O expatriado britânico passou por tempos difíceis nos Emirados Árabes Unidos, incluindo a crise de 2008 e a Covid, mas diz que a mesma indústria sempre foi alvo.’

Muitas pessoas no setor viram sua renda cair para zero da noite para o dia”, disse ele. “Os clientes entram em pânico, cortam todos os orçamentos e simplesmente cortam drasticamente ou param de pagar completamente.

‘Enquanto isso, nossas taxas de licença, aluguel, escolaridade, taxas de saúde e custos de vida diária permanecem os mesmos.’

O chefe de um ateliê de moda na cidade disse que 16 dos 20 trabalhadores já haviam sido colocados em licença sem vencimento.

“Temos menos eventos, ou as pessoas simplesmente cancelam ou suspendem seus pedidos e vão embora por enquanto”, disse ele. ‘Não posso pagar às pessoas quando não consigo ver quando o fluxo de renda voltará.

‘Tenho muitos clientes encomendando vestidos para eventos e casamentos, e está tudo em espera, então temos que fazer o que for preciso para sobreviver. O aluguel ainda precisa ser pago e temos todas as outras despesas gerais de negócios, então é muito difícil para todos nós.’

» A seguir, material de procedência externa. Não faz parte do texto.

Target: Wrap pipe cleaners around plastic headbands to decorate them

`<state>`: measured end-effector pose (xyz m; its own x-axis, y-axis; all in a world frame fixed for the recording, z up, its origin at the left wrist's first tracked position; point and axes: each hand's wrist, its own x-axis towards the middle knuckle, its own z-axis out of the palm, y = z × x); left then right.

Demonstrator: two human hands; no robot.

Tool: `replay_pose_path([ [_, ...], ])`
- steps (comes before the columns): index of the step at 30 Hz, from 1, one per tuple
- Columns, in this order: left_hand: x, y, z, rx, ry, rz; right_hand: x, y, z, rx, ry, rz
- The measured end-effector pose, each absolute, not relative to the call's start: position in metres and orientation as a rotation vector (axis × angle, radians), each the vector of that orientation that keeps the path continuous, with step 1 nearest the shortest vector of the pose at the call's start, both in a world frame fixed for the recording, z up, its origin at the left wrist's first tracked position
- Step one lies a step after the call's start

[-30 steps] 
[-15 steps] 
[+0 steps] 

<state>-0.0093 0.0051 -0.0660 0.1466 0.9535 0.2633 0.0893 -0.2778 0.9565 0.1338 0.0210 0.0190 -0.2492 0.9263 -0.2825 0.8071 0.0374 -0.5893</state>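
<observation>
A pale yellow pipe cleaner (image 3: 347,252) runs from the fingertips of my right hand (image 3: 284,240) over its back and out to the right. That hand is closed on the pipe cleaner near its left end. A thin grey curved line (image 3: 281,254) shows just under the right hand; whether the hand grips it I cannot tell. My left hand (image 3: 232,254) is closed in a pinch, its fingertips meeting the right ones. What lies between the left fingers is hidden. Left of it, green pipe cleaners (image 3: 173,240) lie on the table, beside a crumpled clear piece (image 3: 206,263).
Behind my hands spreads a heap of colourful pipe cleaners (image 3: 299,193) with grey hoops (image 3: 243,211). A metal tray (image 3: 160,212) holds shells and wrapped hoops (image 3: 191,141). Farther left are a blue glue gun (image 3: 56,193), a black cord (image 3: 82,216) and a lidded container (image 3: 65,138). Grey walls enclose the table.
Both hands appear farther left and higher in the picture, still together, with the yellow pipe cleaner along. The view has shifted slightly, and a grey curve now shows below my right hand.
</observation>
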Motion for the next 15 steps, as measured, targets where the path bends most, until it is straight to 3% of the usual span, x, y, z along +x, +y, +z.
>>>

Para complicar a situação, os trabalhadores, cujos vistos estão vinculados aos seus empregos, terão de pagar renda se a sua habitação não for fornecida, apesar do seu rendimento ser zero.

Karen Bobker, uma consultora financeira britânica radicada no Dubai, publicou esta semana as suas frustrações no LinkedIn, citando as leis dos Emirados Árabes Unidos e a forma como as empresas estão a desrespeitar as regras destinadas a proteger os trabalhadores.

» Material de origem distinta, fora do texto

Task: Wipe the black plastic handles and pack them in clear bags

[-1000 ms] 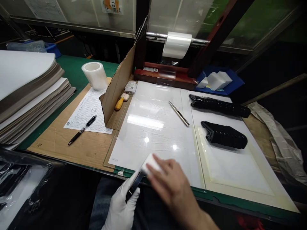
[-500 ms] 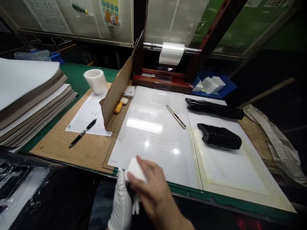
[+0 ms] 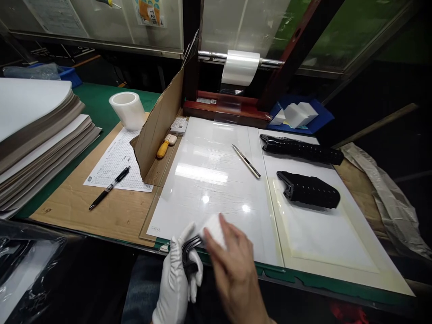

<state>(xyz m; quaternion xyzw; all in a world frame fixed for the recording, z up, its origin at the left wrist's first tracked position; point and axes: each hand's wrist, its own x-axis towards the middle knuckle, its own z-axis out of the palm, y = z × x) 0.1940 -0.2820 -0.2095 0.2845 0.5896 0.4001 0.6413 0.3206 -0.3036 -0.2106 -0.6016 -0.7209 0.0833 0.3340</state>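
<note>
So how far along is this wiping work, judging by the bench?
In hand: the gloved left hand holds a dark part at the bench edge, and the bare right hand presses a white pad to it. Two black ribbed pieces lie on the white sheet to the right; whether they are finished or waiting cannot be told. A film roll hangs behind.

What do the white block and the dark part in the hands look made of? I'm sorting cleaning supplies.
The white block under the right hand looks like matte foam or sponge: soft edges, no shine. The dark part in the gloved left hand seems moulded black plastic, slightly glossy, though mostly hidden.
</note>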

‘Eu sou a cruz. Cruze-se com muitas empresas dos Emirados Árabes Unidos que estão aproveitando a situação atual para tratar mal seus funcionários. Nenhum empregador está autorizado a alterar contratos, cortar salários ou forçar os empregados a tirar licença sem vencimento porque têm uma má gestão do fluxo de caixa”, escreveu ele.

«Compreendo perfeitamente que algumas empresas tenham visto os seus lucros cair nas últimas semanas, mas isso não é motivo para intimidações. ou para violar a lei dos Emirados Árabes Unidos. Eles não aprenderam nada sobre cobiça?

«Esta não é uma situação em que se possa alegar “força maior” (cláusulas contratuais que isentam as partes de responsabilidade durante a guerra).

‘Você não pode simplesmente quebrar o contrato. As organizações devem compreender que a lei dos Emirados Árabes Unidos não permite que sejam nomeadas. Os empregadores precisam fazer melhor. Eles têm a obrigação de tomar cuidado e também de seguir as leis trabalhistas dos Emirados Árabes Unidos.’

Outra residente britânica, mãe de dois filhos, agora “asilada” no Reino Unido, destacou as repercussões do êxodo repentino de expatriados.

“A perda de empregos afeta as escolas, as pessoas não podem pagar por eles, os aluguéis, os empréstimos bancários – já é um castelo de cartas em colapso. Ninguém está contratando e isso não é bom”, disse ele.

“Os aluguéis estão caindo, mas você não saberia disso pelos anúncios. Eles ainda pedem aluguéis altíssimos on-line, mas quando você os contata, eles negociam um desconto mínimo de 20%, porque estão desesperados.